Как Натабура и предполагал, собаки явились не одни. Если бы его не отвлекли тэнгу, он вовремя обнаружил бы малого, который прятался на бугре с противоположной стороны тропинки и целился в них из лука. Натабура даже успел заметить, что наконечник у стрелы из кости, хотя это служило слабым утешением, и медленно положил свой ханкю на тропу, не выпуская малого из поля зрения. В такой ситуации трудно было что-либо предпринять — разве что уловить момент выстрела. Но, кажется, у малого имелись другие планы и он не собирался отпускать тетиву. Быть может, из-за того, что Натабура не выстрелил первым.
Седой был чуть-чуть повыше и помощнее рыжего. Подскочил и обнюхал Натабуру, приставив к его шее острый кремневый нож длиной не больше одного сун*. Но-но... В нос Натабуры ударил запах крепкого звериного пота и неземного духа.
Когда Натабуре было семь лет, он нарушил запрет Акинобу, из любопытства вошел в Правый Черный Лабиринт Будды и попал в лапы не к веселым кабикам, а к кэри — прирожденным убийцам, которые устроили засаду в ожидании учителя Акинобу. Они пахли точно так же. Кэри приставил к шее Натабуры длинный стальной нож и заставили кричать в надежде, что теперь-то учитель Акинобу никуда не денется, потому что он любил Натабура как сына и не мог оставить в беде. Кэри, который держал Натабуру, был землистого цвета, морщинистый, бугристый, с рожками, которые просвечивали сквозь редкие волосы. Остальные трое замерли по углам с мечами наизготовку. Но уловка не удалась. Прежде чем они сообразили, что к чему, из-под невидимого потолка спланировала летучая мышь и рассекла кэри плечо. Нож выпал, а в следующее мгновение Натабура с учителем Акинобу стояли в храме, а демоны в отчаянии выли и стонали, не в силах проникнуть в светлый мир людей. Надо ли говорить, что летучей мышью был учитель Акинобу. После этого Натабура стал носить на второй фаланге среднего пальца правой руки — сухэ — кольцо, в котором в виде ленты было спрятано короткое лезвие. Смертоносное движение напоминало мазок кисточкой при написании иероглифа 'пламя'. В данный момент Натабура имел все шансы убить пастуха так быстро, что тот ничего не понял бы.
— Так это ж деревенские! — удивленно крикнул, оглянувшись на товарищей, седой. — Как они сюда попали?!
— Нас штормом выбросило... — миролюбиво пояснил Натабура, одновременно наслаждаясь своим скрытым превосходством — выхватить кусанаги было делом одного мгновения. Но именно этого он не сделает, пока нет смертельной опасности. А ее-то он сумеет распознать за доли мгновения.
— Правильно, был шторм! Дай!.. — потребовал пастух, показывая на волшебный годзуку.
То ли его остановил кётэ, то ли он удовлетворился годзукой, но седой тотчас спрятал за спину свой кремневый нож, малый опустил лук, а рыжий отступил в сторону, давая дорогу. Наивные — они видели только то, что видели.

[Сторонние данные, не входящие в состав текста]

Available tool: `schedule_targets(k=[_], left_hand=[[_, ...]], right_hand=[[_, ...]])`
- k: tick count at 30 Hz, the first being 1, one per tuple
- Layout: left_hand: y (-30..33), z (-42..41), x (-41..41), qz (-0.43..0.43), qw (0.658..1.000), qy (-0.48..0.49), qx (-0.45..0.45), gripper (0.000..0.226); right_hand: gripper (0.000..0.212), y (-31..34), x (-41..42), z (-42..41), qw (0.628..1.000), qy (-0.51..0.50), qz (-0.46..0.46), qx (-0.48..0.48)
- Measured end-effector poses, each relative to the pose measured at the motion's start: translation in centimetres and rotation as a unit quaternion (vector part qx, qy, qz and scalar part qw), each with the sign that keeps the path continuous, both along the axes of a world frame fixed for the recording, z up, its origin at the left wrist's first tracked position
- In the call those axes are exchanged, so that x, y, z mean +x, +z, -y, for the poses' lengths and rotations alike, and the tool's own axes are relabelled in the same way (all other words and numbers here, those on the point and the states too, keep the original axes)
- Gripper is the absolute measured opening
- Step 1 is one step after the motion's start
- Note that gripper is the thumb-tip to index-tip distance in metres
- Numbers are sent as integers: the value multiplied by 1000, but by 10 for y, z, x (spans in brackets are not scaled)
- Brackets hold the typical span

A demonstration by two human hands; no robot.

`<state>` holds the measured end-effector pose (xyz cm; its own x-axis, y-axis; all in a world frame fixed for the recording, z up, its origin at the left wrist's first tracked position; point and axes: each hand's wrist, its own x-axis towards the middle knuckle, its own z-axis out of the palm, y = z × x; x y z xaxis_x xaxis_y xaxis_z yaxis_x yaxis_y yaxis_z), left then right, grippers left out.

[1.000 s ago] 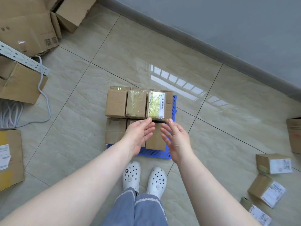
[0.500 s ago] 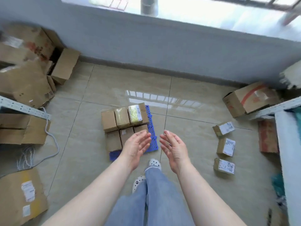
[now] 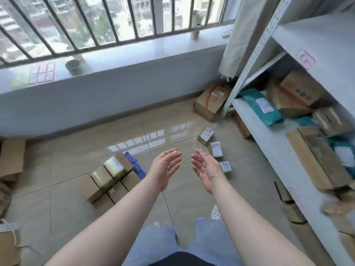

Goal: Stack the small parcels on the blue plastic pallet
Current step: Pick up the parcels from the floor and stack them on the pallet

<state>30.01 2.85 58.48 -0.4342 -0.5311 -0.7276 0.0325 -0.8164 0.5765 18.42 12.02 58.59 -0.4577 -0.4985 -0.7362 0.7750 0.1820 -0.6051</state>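
Note:
The blue plastic pallet (image 3: pixel 136 167) lies on the tiled floor at centre left, mostly covered by several small brown parcels (image 3: pixel 110 176) stacked in two layers. Three more small parcels with white labels (image 3: pixel 216 149) lie loose on the floor to the right, near the shelf. My left hand (image 3: pixel 166 167) and my right hand (image 3: pixel 206 169) are held out in front of me, palms facing each other, fingers straight, holding nothing. Both hands hover between the pallet and the loose parcels, nearer the loose ones.
A white metal shelf rack (image 3: pixel 292 143) with boxes and teal mailers fills the right side. A larger carton (image 3: pixel 211 101) leans by the wall. More cartons (image 3: pixel 11 160) sit at the left edge. A barred window and sill run along the back.
I have stood up and turned right, away from the pallet. My hands left the stacked parcels and rose, still empty. The shelf and loose parcels came into view.

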Motion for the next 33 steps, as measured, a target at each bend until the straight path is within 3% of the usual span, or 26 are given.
schedule_targets(k=[9,12,21,28,33], left_hand=[[-10,-64,-156,19,997,-77,16,19],[-17,-88,-191,27,996,-73,37,18],[-36,-82,-250,52,995,-72,47,22],[-98,-33,-295,99,990,-93,37,27],[-179,-31,-329,142,984,-98,40,37]], right_hand=[[10,-4,-163,-94,998,-35,-33,48],[15,-8,-209,-115,997,-21,-47,65],[10,-33,-282,-100,994,23,-28,100],[6,-98,-340,-69,989,27,-41,138],[7,-180,-372,-66,982,58,-50,171]])
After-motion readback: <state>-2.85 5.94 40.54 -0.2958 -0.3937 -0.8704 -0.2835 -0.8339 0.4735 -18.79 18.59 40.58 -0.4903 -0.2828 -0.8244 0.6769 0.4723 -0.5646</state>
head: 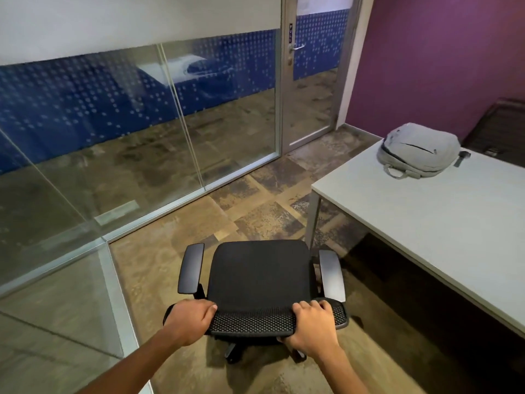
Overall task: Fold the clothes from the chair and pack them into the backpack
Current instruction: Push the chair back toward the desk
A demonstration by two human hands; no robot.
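Head view: both hands, left hand (191, 319) and right hand (311, 322), clamp the chair (260, 277) back. Chair may roll off on its castors; no clothes show, and the backpack (419, 150) looks zipped

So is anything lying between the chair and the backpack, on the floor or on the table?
Nothing visible. Both hands, left and right, grip the chair backrest's top edge. The floor up to the table shows only carpet, and the tabletop in front of the backpack is bare. No clothes show on the seat.

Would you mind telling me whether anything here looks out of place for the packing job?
The chair seat is bare: no clothes are visible anywhere. Both hands grip its mesh backrest, and the backpack lies on the table.
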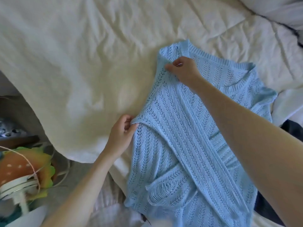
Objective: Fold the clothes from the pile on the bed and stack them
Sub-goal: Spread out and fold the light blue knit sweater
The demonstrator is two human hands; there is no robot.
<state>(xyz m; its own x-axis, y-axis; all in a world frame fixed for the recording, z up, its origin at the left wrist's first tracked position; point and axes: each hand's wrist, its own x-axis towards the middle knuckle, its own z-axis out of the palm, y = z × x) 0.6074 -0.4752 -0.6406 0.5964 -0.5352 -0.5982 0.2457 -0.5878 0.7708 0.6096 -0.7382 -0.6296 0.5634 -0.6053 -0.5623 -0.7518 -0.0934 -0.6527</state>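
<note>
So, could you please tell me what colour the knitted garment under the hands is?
Light blue, an open-knit sweater with ribbed trim, seen in the head view.

- The sweater [188, 136] lies on the bed [82, 63], toward its right side.
- The left hand [120, 135] pinches the sweater's left edge; the right hand [183, 71] grips its far left part.
- A pillow [275, 9] lies beyond the sweater, to the right.
- A lamp [21, 174] stands left of the sweater, off the bed.
</note>
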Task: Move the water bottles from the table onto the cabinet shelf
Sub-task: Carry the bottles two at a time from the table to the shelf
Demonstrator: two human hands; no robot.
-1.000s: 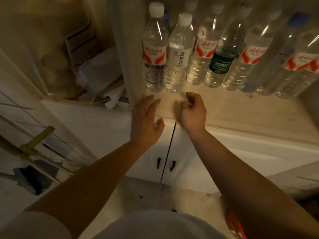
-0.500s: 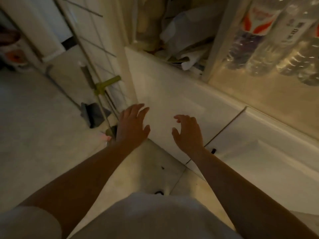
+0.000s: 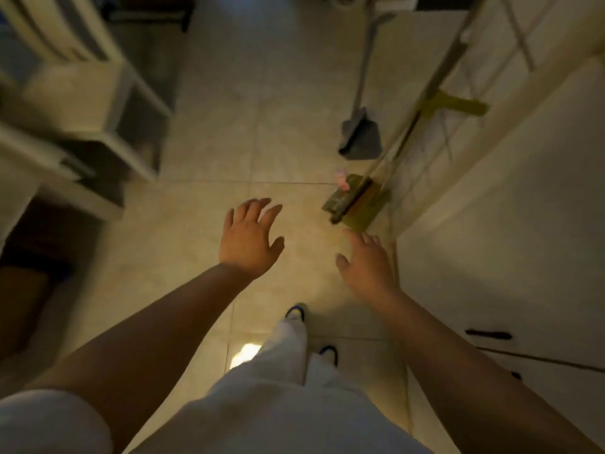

— Топайте! — сказал рыжий, поигрывая топором. — Великий господин Духа воды — Удзи-но-Оса, искал каких-то беглецов. Не вы ли?
— Нет, — хладнокровно ответил Натабура, показывая на знак кётэ, — не мы...
Язаки от страха лязгнул зубами, но сообразил:
— Те в море уплыли...
Молодец, оценил Натабура.
— Действительно... — седой уставился на Язаки, словно ожидая от него правды. — Вряд ли они были бы такими хлипкими.
Натабура сразу понял, что этот ёми наиболее опасен — кроме того, что глаза его еще больше налились кровью, в них поселилась угроза. В многочисленных путешествиях по стране с учителем Акинобу Натабуре приходилось сталкиваться с подобными людьми — все они были необузданными и импульсивными. Большая часть из них принадлежала к классу самураев на службе у господина, меньшая — к горным монахам и ронинам — самураям, потерявшим службу.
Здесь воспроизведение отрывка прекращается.